All lines below starting at the one that holds "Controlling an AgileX" and ending at the one that holds "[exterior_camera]" should be printed exactly, ends included. Pictures should not be printed, nor anything else.

=== Begin Enclosure ===

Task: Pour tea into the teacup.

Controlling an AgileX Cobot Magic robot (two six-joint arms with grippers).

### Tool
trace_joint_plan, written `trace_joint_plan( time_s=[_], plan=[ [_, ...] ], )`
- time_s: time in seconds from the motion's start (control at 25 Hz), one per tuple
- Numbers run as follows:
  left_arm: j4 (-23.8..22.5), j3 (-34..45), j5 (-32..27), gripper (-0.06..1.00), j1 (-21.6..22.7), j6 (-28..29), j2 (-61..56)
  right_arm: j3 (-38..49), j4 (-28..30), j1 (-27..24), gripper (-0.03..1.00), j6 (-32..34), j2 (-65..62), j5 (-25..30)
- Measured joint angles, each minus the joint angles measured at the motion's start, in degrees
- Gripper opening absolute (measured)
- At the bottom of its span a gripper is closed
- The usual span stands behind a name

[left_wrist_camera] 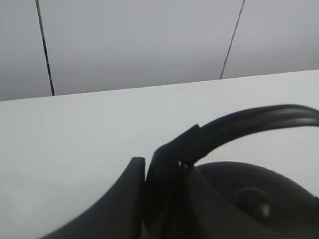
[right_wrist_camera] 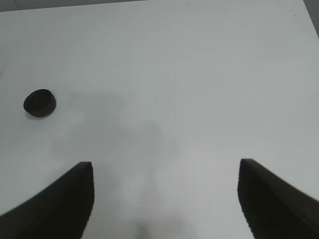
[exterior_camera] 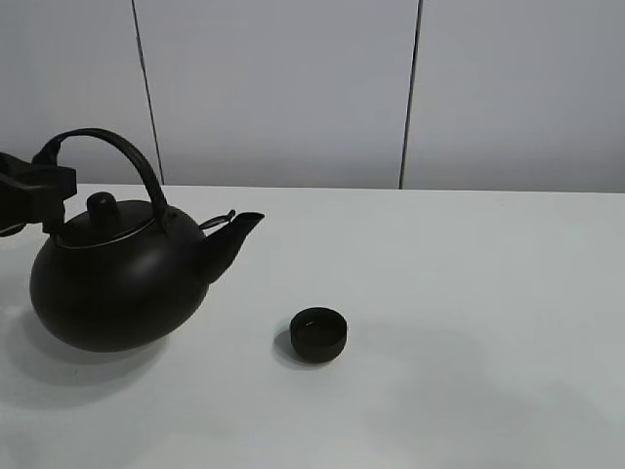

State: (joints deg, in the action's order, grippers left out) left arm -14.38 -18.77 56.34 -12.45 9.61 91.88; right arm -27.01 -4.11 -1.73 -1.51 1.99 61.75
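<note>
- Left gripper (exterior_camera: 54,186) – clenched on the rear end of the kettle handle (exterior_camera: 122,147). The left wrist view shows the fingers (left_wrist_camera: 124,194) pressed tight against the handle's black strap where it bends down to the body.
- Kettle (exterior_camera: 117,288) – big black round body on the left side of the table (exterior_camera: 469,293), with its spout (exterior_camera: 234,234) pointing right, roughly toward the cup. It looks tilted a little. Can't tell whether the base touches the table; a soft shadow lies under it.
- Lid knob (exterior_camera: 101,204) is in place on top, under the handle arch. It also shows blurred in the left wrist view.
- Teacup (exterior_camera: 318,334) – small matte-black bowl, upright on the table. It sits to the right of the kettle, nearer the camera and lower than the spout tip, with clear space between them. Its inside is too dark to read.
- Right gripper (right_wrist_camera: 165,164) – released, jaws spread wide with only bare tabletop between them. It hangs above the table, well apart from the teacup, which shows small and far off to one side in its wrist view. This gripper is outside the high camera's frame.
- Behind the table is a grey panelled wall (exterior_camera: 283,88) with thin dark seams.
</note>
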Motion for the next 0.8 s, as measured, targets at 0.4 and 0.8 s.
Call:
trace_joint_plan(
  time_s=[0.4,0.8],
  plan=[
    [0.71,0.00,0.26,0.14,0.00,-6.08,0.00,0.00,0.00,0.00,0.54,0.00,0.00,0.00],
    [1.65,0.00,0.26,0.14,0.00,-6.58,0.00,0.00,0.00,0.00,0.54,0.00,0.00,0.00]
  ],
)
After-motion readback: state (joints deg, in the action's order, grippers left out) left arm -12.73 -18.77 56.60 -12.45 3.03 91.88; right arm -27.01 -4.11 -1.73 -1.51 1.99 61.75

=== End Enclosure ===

Written solution →
Controlling an AgileX Cobot Magic robot (two six-joint arms with grippers).

### Tool
trace_joint_plan, written `trace_joint_plan( time_s=[_], plan=[ [_, ...] ], )`
- time_s: time in seconds from the motion's start (control at 25 Hz), one per tuple
- Numbers run as follows:
  left_arm: j4 (-23.8..22.5), j3 (-34..45), j5 (-32..27), gripper (-0.06..1.00), j1 (-21.6..22.7), j6 (-28..29), j2 (-61..56)
  right_arm: j3 (-38..49), j4 (-28..30), j1 (-27..24), gripper (-0.03..1.00), j6 (-32..34), j2 (-65..62), j5 (-25..30)
- Measured joint angles, each minus the joint angles measured at the motion's start, in degrees
- Gripper opening absolute (measured)
- At the bottom of its span a gripper is closed
- The usual span stands behind a name

[left_wrist_camera] 
[right_wrist_camera] 
[exterior_camera] 

The output given here is complete.